Aveva letto la vita di Pietro Il Grande di Voltaire, era stato in Accademia con più Moscoviti, ed aveva in molte guise sentita magnificare quella nascente nazione; onde queste cose tutte ingrandite dalla mia fantasia, che tanti disinganni mi andò sempre causando, mi tenevano in una espettazione straordinaria. Ma appena entrai in quell'asiatico accampamento di vaste trabacche, ricordatomi di Roma, di Genova, di Venezia, e di Napoli, mi posi a ridere. E' da quanto ho visto poi in quel paese, ho ricevuto la conferma di quella prima impressione; e ne ho riportato la preziosa notizia, ch'egli non meritava d'esser visto.
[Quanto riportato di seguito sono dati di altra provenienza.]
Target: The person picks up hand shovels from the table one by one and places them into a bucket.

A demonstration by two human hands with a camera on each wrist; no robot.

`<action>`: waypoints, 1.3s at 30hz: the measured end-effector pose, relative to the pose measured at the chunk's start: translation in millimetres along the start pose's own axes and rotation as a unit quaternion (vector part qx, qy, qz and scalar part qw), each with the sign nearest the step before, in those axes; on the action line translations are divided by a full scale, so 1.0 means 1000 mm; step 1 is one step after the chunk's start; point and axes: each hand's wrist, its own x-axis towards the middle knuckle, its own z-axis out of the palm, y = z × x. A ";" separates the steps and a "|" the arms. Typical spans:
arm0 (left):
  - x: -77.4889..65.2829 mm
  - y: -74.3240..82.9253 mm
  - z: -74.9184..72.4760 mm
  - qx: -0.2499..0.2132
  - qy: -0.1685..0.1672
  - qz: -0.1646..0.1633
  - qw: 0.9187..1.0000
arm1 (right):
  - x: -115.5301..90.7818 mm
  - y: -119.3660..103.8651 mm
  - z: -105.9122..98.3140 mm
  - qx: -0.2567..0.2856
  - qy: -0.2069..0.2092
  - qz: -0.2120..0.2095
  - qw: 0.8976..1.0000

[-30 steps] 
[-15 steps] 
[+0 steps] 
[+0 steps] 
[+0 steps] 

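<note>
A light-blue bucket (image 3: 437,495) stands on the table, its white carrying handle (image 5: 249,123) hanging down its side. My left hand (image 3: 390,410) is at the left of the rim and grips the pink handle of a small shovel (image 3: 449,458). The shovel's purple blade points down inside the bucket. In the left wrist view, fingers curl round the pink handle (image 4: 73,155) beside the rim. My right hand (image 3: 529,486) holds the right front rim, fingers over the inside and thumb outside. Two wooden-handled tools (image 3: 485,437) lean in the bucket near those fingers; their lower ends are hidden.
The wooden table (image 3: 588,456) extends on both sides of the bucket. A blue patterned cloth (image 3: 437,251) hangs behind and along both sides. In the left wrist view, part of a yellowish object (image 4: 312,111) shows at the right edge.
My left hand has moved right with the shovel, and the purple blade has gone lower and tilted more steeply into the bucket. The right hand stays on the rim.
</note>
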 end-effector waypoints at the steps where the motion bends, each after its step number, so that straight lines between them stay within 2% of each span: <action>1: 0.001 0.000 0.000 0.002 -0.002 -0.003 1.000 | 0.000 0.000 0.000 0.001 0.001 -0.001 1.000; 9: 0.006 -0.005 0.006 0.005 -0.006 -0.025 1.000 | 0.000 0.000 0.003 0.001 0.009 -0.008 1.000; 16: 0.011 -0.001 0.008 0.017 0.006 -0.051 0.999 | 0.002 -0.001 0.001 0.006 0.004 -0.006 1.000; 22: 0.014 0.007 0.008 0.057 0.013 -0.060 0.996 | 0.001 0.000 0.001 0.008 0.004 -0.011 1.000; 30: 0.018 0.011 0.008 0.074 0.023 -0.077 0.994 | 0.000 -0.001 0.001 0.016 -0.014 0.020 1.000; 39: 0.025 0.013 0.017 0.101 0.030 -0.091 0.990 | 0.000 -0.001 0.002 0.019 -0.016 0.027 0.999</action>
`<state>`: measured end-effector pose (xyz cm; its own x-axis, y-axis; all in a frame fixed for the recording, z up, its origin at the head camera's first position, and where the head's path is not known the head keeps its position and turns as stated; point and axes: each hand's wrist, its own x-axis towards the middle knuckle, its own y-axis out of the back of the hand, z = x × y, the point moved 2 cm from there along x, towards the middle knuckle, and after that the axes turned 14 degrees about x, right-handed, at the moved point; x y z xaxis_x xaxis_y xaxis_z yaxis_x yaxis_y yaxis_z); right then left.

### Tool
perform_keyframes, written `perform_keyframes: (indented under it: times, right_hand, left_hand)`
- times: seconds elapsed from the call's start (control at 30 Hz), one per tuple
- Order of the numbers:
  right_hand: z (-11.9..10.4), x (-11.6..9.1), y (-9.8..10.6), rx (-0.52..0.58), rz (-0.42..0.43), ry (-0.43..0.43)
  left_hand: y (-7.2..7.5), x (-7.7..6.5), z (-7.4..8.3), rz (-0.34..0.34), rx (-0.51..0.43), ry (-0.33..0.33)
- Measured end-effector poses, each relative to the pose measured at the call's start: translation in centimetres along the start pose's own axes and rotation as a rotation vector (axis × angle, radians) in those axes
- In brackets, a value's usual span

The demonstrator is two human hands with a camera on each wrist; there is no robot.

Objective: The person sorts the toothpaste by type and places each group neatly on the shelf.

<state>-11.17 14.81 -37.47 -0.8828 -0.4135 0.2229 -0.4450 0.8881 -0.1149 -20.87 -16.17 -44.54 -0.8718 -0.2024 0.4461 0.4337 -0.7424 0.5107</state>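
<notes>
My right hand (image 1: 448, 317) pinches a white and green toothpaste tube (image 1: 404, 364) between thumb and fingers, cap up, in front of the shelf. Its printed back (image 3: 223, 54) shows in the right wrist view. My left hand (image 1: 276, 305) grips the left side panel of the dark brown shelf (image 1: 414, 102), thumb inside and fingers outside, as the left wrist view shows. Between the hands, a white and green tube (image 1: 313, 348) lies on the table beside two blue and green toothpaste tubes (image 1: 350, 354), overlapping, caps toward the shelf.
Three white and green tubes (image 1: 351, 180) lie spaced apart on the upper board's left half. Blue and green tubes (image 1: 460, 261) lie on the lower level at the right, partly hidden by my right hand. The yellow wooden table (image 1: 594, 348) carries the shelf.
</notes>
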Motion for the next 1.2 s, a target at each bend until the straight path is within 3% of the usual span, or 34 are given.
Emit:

E' tanto mi andò a contraggenio ogni cosa, fuorchè le barbe, e i cavalli, di quei barbari mascherati da Europei, che in quasi sei settimane che ci stetti non volli conoscer nissuno; non mi feci presentar a corte, e neppur vidi materialmente il viso di quella famosa sovrana, che ha stancato la fama di sè; ed esaminatomi dopo, per ritrovarne il perché, mi son convinto ch'era intolleranza mera di carattere, ed odio purissimo di tirannide; e non invidia di fama; poichè allora non mi sognava io di pretenderci mai. Ma mi ricordava di aver sentito narrare, che tra gli altri pretesti addotti da Catterina seconda, per ispodestare il marito, aveva osato anche addur quello di voler dare una certa libertà a' suoi popoli. Ora trovatili io in una servitù così intera, e quei maladetti soldati in trono non meno che a Berlino, son convinto che questo più ch'ogni altra cosa mi diede quell'odio, e quell'ira che mi durò le sei settimane che vi stetti, e quella aspra reminiscenza, che me ne durò dopo per ben dieci anni; finchè l'età, e la ragione diedero poi luogo al giusto vero.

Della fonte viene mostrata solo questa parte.